The aircraft is built from aluminium and has a V-tail. The constant-chord wing is made up from eight aluminum honeycomb-sandwich structural panels and has large flaps, using up 34 ft, or 70%, of the 48 ft wingspan. The wing uses a NACA 65 (3)-618 airfoil, the same profile as the HP-8. Some HP-10s were finished with Helisoar-produced fiberglass Hoerner wingtips. The landing gear is a fixed monowheel.

The production rights to the HP-10 were purchased by Helisoar, a company owned by Steve duPont. The company produced a number of kits for the aircraft before production was ended. At least nine kits were completed, most in the Experimental - amateur-built category. Some were registered with the Federal Aviation Administration as Helisoar HP-10s. When Helisoar was liquidated duPont donated all the tooling, parts, drawings and engineering reports to the EAA AirVenture Museum as the Soaring Society of America had no storage space at that time.

==Operational history==
Schreder and the HP-10 won the Stroukoff Trophy in 1961 for a 57 km/h (35.5 mph) 229 km (142 miles) goal and return flight.

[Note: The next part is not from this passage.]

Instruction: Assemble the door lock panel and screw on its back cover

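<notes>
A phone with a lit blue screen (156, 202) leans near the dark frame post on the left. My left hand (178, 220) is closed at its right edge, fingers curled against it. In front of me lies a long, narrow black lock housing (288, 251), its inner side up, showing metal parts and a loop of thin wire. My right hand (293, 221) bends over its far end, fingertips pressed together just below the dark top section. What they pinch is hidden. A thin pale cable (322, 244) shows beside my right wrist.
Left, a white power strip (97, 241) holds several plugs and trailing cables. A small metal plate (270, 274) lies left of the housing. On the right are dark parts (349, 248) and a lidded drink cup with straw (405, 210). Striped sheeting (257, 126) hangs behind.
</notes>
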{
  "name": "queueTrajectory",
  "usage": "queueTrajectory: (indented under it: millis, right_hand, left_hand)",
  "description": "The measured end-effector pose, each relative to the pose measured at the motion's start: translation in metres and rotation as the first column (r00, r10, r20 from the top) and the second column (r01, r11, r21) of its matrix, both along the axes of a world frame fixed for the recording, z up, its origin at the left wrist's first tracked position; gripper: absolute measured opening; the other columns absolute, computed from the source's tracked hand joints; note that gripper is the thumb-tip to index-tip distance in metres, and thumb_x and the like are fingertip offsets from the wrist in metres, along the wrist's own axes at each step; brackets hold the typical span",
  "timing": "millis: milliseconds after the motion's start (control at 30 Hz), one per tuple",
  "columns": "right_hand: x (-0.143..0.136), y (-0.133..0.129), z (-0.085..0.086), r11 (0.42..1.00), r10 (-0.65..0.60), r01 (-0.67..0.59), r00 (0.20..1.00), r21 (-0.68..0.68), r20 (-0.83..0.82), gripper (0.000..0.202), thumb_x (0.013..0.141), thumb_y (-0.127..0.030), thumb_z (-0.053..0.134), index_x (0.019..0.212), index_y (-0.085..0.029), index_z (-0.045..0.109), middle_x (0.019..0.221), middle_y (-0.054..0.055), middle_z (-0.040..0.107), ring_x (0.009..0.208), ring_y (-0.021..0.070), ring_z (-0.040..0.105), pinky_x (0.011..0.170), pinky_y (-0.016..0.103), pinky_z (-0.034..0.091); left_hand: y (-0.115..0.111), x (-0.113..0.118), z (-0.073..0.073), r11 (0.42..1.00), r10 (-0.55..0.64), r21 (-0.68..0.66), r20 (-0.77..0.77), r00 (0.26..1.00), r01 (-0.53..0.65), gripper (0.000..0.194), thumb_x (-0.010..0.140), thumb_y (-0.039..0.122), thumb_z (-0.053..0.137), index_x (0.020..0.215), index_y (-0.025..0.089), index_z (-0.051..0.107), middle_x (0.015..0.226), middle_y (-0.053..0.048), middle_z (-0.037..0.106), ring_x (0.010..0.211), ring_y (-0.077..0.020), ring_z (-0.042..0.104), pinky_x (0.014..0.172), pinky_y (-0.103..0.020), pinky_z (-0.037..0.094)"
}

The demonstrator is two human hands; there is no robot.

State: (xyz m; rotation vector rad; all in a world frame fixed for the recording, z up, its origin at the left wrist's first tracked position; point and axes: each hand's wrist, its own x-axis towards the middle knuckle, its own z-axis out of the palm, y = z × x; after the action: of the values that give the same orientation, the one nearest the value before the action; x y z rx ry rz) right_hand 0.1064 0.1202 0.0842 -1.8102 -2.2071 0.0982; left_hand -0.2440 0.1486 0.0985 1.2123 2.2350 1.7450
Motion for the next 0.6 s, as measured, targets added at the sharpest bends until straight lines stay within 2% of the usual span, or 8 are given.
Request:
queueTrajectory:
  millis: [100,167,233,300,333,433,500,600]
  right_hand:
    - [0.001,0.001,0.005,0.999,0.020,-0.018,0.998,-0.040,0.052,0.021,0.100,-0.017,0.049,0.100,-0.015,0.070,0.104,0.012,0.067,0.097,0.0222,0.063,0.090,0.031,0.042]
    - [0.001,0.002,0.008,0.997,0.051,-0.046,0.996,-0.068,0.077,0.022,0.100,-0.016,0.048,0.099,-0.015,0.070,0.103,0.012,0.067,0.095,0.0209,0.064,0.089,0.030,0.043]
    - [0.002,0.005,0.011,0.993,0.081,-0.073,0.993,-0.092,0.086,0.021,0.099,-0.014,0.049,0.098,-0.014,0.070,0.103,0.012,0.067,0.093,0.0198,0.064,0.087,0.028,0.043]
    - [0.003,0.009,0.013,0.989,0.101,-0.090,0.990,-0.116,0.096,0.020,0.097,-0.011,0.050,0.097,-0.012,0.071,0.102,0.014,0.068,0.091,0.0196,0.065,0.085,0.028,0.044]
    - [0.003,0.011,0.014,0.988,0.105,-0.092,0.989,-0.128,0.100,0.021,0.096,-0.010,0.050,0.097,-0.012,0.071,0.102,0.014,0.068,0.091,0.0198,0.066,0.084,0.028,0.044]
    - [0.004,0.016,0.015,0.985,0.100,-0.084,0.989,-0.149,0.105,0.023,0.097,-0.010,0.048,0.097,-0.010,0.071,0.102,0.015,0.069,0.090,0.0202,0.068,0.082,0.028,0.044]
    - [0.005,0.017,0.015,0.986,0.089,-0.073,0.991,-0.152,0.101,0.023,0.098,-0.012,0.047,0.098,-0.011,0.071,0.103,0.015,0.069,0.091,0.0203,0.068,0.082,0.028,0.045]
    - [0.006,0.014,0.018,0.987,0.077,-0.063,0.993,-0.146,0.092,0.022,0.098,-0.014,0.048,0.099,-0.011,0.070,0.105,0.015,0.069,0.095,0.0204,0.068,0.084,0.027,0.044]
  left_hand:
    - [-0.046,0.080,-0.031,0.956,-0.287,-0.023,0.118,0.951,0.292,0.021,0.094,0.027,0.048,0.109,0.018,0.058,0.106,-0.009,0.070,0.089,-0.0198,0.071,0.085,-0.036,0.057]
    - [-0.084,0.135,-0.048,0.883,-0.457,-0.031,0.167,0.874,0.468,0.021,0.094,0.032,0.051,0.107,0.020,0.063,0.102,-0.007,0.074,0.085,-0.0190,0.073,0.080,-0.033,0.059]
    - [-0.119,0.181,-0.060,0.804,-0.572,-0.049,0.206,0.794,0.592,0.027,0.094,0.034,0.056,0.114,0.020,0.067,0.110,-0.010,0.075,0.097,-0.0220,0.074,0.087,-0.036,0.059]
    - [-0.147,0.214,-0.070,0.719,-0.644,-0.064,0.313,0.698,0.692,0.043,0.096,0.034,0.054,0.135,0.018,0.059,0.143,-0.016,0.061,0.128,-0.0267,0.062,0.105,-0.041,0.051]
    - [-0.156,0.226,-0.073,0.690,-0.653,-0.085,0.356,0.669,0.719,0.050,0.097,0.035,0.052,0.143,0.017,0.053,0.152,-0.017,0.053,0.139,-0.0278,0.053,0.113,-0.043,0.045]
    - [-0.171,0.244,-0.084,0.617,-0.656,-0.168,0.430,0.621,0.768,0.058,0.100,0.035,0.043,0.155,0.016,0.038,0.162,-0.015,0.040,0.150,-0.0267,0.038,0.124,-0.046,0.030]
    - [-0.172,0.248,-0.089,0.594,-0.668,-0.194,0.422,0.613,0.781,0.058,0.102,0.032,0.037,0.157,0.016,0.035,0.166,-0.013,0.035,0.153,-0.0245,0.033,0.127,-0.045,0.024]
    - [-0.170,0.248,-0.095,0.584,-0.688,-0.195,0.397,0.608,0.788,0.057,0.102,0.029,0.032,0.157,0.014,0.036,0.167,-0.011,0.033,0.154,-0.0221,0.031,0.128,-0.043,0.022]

With its high wing loading of 6.75 lb/sq ft (33.0 kg/m^{2}) and small wing area of 114 sq ft (10.6 m2), the HP-10 developed a reputation of being difficult to keep aloft in weak soaring conditions.

In April 2011 there were three HP-10s registered with the FAA, including one in the National Soaring Museum and one in the EAA AirVenture Museum.